2. The release of the tapes is not required by the First Amendment guarantee of freedom of the press. The question here is not whether the press must be permitted access to public information to which the public generally has access, but whether the tapes, to which the public has never had physical access, must be made available for copying. There is in this case no question of a truncated flow of information to the public, as the contents of the tapes were given wide publicity by all elements of the media, Cox Broadcasting Corp. v. Cohn,420 U. S. 469, distinguished, and under the First Amendment, the press has no right to information about a trial superior to that of the general public. Pp. 435 U. S. 608-610.

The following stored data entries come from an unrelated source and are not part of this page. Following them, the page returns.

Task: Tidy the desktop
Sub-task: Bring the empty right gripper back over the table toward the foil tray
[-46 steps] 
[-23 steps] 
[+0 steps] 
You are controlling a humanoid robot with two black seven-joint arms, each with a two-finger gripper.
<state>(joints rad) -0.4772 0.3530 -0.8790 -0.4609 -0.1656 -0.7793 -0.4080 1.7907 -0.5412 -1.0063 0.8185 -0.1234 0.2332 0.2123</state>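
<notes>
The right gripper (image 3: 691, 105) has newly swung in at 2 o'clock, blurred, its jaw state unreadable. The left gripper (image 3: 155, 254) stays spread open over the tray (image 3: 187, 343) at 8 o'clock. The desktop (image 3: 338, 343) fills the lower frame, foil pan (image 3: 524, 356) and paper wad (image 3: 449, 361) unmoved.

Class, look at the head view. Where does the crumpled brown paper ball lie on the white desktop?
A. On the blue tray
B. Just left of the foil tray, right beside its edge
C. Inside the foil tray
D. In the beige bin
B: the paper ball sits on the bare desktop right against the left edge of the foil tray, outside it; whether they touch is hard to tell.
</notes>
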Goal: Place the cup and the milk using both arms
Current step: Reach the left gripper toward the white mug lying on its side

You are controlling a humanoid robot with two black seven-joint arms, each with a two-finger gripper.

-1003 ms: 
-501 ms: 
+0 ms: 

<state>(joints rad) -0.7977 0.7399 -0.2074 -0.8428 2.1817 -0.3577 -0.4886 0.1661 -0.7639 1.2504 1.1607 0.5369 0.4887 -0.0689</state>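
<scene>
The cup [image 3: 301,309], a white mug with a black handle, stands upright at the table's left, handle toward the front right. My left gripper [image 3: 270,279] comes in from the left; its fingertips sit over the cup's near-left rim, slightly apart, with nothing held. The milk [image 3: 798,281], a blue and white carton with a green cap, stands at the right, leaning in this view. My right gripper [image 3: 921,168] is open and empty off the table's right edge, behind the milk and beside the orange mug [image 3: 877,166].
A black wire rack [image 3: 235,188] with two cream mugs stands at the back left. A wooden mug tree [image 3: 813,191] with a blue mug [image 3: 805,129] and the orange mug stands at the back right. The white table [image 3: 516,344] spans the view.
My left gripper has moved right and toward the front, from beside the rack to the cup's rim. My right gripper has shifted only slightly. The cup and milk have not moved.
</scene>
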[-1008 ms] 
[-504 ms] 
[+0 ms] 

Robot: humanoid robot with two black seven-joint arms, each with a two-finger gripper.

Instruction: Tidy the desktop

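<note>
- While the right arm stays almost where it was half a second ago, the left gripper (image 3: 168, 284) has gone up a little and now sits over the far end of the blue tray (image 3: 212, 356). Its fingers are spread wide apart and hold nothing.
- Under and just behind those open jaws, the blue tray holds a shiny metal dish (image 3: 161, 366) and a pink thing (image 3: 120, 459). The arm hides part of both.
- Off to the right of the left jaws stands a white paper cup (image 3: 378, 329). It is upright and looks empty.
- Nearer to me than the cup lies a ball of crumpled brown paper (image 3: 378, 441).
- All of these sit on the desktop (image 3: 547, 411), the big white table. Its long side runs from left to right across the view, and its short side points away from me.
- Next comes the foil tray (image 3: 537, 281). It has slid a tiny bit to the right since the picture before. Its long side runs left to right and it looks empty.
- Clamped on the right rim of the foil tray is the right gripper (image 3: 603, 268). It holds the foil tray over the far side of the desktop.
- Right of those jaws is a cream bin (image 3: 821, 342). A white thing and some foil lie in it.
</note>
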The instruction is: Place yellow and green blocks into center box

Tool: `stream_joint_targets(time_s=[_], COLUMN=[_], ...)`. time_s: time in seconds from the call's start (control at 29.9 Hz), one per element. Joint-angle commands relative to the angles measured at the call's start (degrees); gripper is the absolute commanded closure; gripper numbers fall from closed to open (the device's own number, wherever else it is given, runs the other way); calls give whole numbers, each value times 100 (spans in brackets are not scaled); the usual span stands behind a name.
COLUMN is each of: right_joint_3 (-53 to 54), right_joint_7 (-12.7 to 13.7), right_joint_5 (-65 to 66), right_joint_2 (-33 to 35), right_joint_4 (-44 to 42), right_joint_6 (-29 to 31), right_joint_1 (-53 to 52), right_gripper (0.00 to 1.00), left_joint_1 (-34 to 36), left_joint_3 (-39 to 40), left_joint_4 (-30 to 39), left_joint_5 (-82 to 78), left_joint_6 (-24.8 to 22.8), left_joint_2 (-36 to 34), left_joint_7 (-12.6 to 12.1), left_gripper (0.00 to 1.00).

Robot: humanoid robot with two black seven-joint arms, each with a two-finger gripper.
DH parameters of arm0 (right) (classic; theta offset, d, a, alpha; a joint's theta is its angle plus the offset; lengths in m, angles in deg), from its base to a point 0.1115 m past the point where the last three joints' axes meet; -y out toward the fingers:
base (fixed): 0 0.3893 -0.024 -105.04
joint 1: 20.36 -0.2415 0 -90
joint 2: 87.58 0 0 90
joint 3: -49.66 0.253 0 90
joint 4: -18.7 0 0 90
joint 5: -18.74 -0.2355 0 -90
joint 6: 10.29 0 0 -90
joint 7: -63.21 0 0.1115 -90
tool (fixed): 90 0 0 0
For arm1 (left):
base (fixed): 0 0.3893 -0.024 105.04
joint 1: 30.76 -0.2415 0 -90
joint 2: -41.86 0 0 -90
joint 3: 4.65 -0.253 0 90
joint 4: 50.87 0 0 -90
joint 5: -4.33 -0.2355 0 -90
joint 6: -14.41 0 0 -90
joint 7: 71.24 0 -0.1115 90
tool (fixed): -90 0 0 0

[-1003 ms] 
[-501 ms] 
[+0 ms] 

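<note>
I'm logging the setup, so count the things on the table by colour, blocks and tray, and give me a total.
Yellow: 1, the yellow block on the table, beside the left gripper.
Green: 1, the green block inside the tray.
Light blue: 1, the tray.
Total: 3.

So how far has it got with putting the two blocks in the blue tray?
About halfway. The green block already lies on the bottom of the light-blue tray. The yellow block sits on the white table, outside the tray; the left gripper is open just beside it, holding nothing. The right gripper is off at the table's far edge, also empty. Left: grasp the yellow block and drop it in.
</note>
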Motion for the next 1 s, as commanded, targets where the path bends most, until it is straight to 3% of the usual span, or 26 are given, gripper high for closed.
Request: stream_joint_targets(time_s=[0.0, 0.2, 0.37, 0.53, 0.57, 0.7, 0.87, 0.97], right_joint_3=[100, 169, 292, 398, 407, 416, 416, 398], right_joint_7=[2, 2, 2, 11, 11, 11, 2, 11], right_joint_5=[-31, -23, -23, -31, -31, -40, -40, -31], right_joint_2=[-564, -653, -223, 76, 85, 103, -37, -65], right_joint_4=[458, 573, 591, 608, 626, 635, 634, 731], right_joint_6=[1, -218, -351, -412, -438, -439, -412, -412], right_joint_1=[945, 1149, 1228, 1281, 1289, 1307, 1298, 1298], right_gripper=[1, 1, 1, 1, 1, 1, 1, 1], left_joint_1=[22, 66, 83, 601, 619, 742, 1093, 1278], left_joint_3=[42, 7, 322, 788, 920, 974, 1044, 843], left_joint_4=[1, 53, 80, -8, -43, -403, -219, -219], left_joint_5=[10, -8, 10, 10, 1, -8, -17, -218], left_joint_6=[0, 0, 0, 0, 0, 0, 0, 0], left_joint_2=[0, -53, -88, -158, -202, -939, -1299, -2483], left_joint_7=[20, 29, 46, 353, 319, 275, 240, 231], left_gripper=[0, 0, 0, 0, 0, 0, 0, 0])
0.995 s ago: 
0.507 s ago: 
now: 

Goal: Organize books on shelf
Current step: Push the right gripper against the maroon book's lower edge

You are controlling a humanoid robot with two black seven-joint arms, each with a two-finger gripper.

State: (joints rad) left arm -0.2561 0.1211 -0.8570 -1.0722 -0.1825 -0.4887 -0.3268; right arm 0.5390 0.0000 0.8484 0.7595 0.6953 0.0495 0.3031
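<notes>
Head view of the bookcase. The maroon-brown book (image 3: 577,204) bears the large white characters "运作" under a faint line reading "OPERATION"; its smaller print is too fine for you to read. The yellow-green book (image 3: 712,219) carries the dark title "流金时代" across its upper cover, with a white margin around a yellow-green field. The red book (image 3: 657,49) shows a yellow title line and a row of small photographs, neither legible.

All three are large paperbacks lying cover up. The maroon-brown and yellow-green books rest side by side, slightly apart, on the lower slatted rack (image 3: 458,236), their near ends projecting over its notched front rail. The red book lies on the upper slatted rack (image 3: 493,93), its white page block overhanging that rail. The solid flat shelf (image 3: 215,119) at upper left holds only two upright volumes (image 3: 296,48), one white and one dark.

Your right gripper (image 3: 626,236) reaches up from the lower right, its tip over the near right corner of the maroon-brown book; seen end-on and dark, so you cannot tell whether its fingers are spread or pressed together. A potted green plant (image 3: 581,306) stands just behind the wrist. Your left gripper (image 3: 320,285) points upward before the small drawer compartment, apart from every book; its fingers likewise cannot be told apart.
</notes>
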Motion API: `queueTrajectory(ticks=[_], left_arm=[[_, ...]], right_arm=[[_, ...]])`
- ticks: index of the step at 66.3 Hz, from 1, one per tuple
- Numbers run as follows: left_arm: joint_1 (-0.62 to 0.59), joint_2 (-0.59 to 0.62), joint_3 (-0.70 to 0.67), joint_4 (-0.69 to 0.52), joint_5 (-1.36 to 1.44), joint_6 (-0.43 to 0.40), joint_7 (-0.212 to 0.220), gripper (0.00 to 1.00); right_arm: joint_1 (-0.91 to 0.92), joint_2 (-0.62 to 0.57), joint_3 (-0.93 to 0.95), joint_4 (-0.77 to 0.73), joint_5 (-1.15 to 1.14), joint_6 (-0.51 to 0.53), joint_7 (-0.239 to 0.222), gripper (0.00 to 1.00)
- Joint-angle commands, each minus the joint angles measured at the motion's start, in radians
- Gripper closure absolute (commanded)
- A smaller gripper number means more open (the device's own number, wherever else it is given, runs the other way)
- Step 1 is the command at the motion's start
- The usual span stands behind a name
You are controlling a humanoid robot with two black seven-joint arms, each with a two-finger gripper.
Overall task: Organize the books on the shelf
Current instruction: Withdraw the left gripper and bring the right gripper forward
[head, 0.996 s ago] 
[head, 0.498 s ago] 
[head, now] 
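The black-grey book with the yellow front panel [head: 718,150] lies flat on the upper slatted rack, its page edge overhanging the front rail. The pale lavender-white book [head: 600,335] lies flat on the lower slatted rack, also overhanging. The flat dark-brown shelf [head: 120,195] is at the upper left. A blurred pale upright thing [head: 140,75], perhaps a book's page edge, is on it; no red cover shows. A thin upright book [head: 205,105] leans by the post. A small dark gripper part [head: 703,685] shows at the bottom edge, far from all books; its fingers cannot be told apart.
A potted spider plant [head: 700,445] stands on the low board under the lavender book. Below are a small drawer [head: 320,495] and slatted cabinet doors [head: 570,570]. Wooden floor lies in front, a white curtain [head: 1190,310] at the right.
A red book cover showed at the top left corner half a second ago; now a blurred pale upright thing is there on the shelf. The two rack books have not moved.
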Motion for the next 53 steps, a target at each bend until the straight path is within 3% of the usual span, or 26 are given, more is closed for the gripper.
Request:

3. Nor is release of the tapes required by the Sixth Amendment guarantee of a public trial. While public understanding of the highly publicized trial may remain incomplete in the absence of the ability to listen to the tapes and form judgments as to their meaning, the same could be said of a live witness' testimony, yet there is no constitutional right to have such testimony recorded and broadcast. The guarantee of a public trial confers no special benefit on the press, nor does it require that the trial, or any part of it, be broadcast live or on tape to the public, but such guarantee is satisfied by the opportunity of the public and the press to attend the trial and to report what they have observed. P. 435 U. S. 610.

179 U.S.App.D.C. 293, 551 F.2d 1252, reversed and remanded.

POWELL, J., delivered the opinion of the Court, in which BURGER, C.J., and STEWART, BLACKMUN, and REHNQUIST, JJ., joined. WHITE, J., filed an opinion dissenting in part, in which BRENNAN, J., joined, post, p. 435 U. S. 611. MARSHALL, J., post, p. 435 U. S. 612, and STEVENS, J., post, p. 435 U. S. 613, filed dissenting opinions.